Try it: In the data that follows, how many lines include the string "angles"? Answer with the number alone.
[Start of section]
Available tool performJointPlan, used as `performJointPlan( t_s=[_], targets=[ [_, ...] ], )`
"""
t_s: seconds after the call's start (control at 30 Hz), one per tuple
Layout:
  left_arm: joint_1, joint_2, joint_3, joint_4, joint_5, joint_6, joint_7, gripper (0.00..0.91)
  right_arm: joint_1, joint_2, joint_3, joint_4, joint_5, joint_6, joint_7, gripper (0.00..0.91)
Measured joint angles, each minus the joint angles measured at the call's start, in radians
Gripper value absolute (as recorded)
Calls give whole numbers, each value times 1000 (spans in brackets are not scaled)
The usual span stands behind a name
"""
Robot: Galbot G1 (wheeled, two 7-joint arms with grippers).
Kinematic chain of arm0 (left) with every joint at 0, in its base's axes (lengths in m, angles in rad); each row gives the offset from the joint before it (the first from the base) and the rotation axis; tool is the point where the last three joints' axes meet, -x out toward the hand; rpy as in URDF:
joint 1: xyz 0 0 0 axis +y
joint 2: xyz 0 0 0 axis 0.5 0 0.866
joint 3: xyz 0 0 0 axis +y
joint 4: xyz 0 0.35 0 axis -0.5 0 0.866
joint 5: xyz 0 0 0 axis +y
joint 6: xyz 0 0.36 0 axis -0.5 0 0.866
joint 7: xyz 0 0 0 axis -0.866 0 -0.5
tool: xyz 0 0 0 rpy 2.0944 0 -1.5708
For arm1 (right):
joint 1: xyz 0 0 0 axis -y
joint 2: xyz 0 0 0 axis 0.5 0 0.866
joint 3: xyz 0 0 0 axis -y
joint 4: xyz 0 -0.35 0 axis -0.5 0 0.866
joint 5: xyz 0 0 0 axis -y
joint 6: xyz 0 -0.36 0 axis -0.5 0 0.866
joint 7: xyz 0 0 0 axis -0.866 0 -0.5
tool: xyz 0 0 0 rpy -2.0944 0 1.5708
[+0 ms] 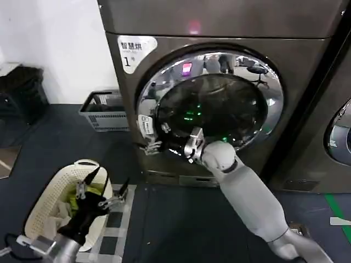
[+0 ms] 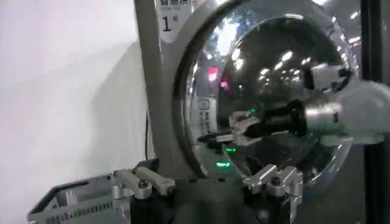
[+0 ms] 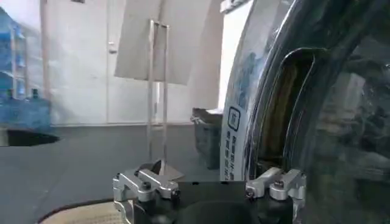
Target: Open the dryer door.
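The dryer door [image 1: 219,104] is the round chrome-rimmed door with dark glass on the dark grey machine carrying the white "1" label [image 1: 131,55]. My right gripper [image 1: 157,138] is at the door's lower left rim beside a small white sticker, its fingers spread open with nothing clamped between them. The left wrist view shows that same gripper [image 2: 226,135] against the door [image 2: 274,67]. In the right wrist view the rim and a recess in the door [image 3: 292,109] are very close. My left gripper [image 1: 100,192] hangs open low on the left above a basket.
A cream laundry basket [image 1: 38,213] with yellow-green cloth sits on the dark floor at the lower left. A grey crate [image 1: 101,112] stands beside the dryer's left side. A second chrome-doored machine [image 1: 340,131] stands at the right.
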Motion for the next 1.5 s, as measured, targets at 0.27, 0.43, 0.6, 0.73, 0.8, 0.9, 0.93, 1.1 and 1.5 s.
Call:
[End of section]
Output below: 2